In oncology, professional organizations striving to improve care have designed, launched, and measured droves of quality improvement programs over the years. Physicians participating in quality improvement programs (while struggling to see more patients per day) have their day compromised by the droning impersonal data entry into a paper form or web portal. Though the quality programs are crafted by well-meaning healthcare organizations, pathway providers, and payers, the physician needs technological assistance to comply with the data collection requirements.

With so many organizations striving to define quality, let us encourage like-minded, quality-focused groups to come together and agree on 10 metrics. Perhaps we all gather around these metrics to collect, understand, and use the results to make real improvements in quality. As an industry, we then move to the next 10 metrics, and then the next, all moving together successfully around the same definition of quality, and making widespread, meaningful improvements in patient care and physician reimbursement for the achievements. The fractured approach of so many different definitions (and data-gathering requirements) of quality is stymieing any progress we could be making together if we all paddled in the same direction.

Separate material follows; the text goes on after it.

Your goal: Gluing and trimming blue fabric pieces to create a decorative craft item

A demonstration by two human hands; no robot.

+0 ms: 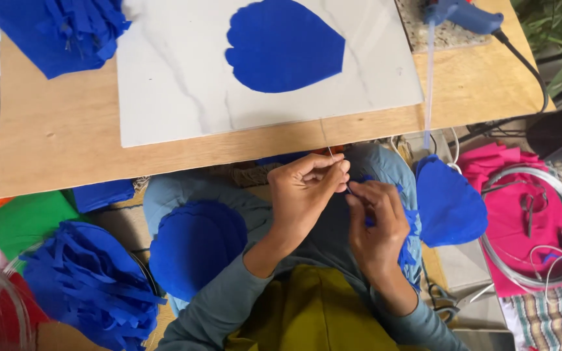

Expanding on the concept of best quality, the cost of the best care can be catastrophic to patients and their families. The financial impact of cancer, even for those with quality insurance, has been described as life-changing. Patients struggle with decisions on how to spend their hard-earned income or savings. Financial counselors at practices are unfortunately tasked with asking a patient to choose between potentially life-saving treatment and college tuition for a child. They somehow are able to have these difficult discussions in an encouraging and optimistic manner, and each day brave patients and their selfless families make difficult decisions. How is this collective experience shared with other patients? Where are these data captured, collected, evaluated, and served back to society for consideration?

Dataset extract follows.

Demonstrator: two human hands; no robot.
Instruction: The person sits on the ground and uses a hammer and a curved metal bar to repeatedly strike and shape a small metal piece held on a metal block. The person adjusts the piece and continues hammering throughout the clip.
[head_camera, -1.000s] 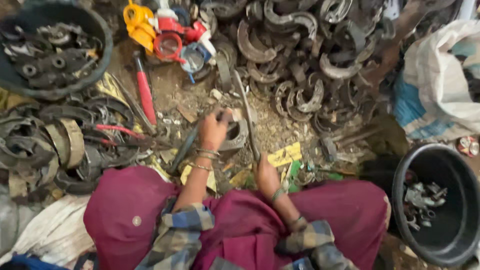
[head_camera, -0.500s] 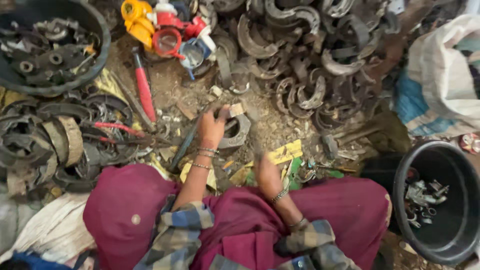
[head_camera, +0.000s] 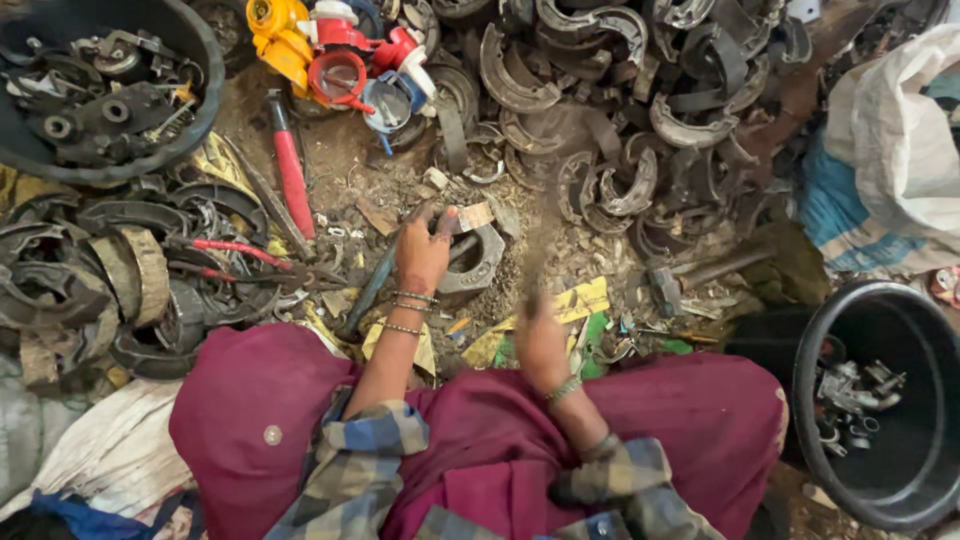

This brings us to a third concept in my grandmother’s maxim, “Buy the best you can afford.” The term “afford” affects people differently, but in the frame of healthcare, it translates into the ability to stretch to a point that otherwise reasonable people would find financially uncomfortable. For this measure, there should be understandable, quantifiable, and transparent sources that provide data on the impact of this financial component—the ability to afford care. A tool that quantifies cost would allow patients to determine the oncology care that is the best they can physically and emotionally afford.

Could the answer be a safe, vetted, unbiased zone of online value-based oncology data, complete with outcome measurements matched with data on financial burdens to the patient and society? As we struggle in our industry, it is not helpful to complain without offering solutions. Consider the power of oncology practices, technology partners, payers, and patients banding together in a politically neutral way to identify first steps. Let’s start with technology that allows healthcare consumers to shop and select providers, define quality, and finally understand the finances of affordability.

The end goal seems lofty, but if we approach this systematically by solving 1 important concept at a time, by the end of the first year, I believe we will see otherwise disparate parties all pointed in the same direction (at least conceptually) and committed to advancing the accessibility, quality, and affordability of our oncology system. We should all be part of the solution. Let’s get started.

1. Fortner B, Okon T, Schwartzberg L, et al. The Cancer Care Monitor: psychometric content evaluation and pilot testing of a computer administered system for screening and quality of life in adult cancer patients.
J Pain Symptom Manage. 2003;26:1077-1092.
2. Abernethy AP, Zafar SY, Uronis H, et al. Validation of the Patient Care Monitor (version 2.0): a review of system assessment instrument for cancer patients.
J Pain Symptom Manage. 2010;40:545-558.